Where does "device" occur in the listing? Copy every line that holds it.
########
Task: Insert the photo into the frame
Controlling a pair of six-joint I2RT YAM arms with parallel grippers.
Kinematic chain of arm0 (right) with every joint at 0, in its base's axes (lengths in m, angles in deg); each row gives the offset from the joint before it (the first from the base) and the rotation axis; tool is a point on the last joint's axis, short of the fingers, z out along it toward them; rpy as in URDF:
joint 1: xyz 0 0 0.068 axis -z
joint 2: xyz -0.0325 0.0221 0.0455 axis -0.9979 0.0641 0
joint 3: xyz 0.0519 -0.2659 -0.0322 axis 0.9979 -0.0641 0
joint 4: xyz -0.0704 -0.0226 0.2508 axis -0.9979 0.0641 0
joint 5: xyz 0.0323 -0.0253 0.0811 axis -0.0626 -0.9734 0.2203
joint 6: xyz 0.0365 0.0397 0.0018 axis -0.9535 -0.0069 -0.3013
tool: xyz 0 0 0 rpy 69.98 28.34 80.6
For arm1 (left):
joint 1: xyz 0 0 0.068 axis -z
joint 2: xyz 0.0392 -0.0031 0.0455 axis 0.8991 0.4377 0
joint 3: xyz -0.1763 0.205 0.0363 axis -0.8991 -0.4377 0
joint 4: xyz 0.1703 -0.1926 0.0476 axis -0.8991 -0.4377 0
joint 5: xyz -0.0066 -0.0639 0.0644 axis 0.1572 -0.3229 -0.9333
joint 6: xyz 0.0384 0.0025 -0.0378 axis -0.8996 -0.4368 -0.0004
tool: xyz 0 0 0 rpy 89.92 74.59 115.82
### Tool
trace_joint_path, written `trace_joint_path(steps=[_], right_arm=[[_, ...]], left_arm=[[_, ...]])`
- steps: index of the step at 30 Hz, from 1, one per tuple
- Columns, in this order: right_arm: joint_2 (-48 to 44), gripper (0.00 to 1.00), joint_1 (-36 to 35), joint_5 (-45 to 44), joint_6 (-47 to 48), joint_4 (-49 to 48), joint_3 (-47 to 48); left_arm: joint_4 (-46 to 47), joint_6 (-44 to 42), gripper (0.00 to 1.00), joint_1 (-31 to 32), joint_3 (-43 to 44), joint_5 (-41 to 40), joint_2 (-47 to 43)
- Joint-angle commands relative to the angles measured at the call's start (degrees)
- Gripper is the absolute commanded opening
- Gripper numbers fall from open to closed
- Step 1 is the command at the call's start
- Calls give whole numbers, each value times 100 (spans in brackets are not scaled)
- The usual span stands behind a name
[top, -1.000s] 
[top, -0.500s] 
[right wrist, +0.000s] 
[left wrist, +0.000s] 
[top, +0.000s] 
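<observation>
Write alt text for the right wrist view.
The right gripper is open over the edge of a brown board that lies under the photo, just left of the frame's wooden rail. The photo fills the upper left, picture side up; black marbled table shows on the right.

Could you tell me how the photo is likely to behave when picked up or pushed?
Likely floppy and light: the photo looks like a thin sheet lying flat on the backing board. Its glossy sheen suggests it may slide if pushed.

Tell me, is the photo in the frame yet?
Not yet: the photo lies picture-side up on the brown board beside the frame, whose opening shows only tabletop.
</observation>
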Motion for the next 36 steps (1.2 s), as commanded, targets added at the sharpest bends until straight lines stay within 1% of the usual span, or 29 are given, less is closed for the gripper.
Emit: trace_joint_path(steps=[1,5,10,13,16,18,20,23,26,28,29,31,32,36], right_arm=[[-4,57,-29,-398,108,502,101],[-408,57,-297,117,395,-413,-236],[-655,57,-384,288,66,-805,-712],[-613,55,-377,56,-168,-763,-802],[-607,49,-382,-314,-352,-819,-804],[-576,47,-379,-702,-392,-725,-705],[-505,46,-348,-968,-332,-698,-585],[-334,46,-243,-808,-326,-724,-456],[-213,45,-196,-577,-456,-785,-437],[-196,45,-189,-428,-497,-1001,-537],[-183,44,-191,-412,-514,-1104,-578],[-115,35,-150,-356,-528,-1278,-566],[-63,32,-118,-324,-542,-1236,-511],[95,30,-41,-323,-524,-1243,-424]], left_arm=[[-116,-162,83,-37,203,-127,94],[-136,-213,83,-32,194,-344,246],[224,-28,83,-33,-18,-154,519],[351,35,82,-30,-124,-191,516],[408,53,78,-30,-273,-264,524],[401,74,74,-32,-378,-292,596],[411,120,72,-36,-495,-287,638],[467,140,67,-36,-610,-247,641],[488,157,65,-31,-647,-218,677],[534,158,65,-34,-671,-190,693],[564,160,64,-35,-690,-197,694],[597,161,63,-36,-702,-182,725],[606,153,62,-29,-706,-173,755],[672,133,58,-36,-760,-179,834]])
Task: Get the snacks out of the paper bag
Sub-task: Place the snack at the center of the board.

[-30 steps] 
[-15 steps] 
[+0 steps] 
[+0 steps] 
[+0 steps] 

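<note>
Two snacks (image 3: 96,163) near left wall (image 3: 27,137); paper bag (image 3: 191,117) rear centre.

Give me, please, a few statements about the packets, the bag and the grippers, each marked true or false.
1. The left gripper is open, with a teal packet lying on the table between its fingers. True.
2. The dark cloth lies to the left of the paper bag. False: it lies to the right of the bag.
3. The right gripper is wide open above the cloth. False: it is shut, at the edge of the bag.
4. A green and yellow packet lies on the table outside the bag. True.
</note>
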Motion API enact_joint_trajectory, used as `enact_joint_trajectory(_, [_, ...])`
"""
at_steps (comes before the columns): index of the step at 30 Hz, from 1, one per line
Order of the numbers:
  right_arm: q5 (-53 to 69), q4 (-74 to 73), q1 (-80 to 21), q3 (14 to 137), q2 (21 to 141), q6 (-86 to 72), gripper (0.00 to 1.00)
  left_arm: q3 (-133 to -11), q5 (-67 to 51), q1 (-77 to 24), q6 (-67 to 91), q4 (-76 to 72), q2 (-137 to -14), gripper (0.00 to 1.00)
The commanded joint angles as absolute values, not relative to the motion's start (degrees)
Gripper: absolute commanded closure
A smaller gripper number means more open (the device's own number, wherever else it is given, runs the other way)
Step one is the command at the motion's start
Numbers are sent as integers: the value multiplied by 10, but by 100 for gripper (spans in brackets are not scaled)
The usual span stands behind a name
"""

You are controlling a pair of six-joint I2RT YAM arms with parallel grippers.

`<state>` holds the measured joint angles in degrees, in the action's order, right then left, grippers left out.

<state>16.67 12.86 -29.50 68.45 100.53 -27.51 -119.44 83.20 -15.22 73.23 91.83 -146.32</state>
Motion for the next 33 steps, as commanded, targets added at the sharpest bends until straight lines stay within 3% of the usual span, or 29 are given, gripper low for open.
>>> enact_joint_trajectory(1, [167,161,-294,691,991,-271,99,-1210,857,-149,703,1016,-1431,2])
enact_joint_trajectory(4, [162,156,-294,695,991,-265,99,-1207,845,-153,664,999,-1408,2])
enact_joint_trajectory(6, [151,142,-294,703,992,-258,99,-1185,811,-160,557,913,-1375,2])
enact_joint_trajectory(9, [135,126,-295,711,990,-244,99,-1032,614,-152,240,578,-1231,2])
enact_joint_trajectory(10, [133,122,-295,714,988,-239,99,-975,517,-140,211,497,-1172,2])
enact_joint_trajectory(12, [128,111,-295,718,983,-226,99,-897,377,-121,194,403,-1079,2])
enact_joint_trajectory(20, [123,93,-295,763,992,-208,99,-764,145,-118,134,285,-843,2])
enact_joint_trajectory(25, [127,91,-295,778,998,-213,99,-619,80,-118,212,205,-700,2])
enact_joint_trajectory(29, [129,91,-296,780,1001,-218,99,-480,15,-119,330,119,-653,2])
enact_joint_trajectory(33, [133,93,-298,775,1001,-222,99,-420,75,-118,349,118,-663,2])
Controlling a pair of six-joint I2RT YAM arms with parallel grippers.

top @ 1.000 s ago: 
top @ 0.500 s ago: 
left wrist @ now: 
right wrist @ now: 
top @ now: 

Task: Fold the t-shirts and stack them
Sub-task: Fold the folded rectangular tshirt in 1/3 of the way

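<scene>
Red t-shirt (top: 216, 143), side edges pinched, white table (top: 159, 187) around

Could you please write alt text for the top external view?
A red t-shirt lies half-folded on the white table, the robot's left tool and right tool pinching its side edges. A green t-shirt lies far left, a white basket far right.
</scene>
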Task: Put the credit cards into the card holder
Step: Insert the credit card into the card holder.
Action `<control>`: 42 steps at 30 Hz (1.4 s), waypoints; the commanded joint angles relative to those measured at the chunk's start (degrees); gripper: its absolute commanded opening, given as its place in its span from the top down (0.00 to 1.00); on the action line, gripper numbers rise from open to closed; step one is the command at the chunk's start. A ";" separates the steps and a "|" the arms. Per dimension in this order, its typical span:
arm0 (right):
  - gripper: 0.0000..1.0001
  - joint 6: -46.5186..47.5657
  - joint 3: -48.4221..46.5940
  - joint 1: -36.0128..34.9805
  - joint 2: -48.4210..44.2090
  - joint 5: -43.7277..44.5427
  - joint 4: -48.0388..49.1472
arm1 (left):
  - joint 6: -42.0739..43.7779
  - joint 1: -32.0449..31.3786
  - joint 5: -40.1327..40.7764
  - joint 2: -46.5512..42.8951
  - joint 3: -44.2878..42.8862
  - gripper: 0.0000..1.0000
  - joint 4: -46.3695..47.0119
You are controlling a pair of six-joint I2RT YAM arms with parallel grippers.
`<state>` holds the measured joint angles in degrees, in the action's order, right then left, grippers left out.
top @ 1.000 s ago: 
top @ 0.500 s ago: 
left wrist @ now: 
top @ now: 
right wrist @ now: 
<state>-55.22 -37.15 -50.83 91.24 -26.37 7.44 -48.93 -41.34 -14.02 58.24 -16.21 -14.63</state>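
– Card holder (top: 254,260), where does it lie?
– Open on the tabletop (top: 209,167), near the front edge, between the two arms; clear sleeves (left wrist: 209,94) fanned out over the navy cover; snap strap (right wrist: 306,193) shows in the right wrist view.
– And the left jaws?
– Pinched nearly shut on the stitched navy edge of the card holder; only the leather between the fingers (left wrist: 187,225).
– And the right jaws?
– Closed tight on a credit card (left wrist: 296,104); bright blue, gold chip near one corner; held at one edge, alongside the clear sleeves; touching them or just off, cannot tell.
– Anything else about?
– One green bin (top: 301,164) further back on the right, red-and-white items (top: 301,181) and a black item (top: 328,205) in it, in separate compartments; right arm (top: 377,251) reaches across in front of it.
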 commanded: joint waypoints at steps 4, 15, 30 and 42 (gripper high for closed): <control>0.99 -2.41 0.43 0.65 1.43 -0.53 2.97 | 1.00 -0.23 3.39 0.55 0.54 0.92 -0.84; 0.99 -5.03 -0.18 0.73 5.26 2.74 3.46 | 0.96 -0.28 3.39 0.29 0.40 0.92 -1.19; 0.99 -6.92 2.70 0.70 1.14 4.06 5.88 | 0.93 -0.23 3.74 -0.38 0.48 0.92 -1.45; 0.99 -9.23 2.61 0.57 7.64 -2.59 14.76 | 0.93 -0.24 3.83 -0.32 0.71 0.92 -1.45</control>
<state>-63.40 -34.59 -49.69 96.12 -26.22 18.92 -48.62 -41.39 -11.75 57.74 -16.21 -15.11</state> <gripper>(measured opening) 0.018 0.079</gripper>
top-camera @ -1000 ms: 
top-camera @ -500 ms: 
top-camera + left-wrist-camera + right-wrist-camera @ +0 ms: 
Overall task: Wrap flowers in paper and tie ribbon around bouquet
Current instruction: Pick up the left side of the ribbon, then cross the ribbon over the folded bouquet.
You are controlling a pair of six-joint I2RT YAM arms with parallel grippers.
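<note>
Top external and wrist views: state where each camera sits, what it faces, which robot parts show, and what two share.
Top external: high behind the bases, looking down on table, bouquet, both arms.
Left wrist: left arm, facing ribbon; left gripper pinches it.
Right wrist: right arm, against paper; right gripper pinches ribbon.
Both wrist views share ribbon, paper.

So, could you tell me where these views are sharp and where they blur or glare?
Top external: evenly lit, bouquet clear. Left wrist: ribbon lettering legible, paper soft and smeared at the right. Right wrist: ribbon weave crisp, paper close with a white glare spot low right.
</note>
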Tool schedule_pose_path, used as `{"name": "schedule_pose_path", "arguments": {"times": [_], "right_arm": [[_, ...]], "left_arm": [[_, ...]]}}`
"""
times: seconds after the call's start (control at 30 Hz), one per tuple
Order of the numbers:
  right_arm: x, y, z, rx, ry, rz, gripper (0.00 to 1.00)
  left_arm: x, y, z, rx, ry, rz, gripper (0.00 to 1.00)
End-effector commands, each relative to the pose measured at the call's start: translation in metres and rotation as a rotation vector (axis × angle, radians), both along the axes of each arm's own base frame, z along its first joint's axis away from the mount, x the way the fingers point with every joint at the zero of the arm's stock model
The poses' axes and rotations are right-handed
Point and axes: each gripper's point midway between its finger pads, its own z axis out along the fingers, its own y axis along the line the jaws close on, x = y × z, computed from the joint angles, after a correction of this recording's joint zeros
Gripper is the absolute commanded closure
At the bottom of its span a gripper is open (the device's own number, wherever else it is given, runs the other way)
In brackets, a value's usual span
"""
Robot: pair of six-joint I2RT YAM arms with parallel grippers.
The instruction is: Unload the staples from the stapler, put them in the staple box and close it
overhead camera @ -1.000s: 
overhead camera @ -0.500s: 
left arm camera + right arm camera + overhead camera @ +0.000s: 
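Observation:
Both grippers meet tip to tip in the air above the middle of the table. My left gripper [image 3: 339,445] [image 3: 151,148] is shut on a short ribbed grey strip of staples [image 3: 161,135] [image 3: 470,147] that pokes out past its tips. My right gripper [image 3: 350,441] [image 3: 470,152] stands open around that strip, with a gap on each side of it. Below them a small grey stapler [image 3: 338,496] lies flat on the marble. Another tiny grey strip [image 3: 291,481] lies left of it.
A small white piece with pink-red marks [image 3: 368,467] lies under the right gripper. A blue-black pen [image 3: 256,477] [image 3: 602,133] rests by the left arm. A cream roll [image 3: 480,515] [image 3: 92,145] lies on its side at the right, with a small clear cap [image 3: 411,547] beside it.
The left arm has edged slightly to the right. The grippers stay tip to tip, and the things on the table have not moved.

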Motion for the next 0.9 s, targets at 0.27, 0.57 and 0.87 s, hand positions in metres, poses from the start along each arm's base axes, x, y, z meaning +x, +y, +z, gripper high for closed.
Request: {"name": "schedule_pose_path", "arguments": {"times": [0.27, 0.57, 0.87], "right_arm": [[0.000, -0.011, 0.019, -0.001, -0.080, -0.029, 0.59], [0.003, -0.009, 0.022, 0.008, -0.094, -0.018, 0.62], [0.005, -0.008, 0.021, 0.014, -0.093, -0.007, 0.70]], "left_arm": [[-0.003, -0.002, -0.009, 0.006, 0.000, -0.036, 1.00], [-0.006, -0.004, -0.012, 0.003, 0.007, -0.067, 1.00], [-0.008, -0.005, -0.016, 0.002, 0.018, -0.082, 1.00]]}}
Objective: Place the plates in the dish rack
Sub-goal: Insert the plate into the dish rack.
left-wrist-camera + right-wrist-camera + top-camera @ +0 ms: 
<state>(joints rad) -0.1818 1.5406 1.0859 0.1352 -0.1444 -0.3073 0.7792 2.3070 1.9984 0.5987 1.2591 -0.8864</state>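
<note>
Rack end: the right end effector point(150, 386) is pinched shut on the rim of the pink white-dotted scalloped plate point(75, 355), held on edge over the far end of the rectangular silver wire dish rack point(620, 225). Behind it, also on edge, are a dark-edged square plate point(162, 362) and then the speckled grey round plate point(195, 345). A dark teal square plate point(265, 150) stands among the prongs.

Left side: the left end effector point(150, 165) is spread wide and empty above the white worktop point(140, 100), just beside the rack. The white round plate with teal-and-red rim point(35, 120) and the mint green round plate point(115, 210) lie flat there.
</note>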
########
Response ▸
A smaller gripper number means more open (the device's own number, wherever else it is given, runs the other way)
At the bottom of its span a gripper is open (the device's own number, wherever else it is given, runs the other way)

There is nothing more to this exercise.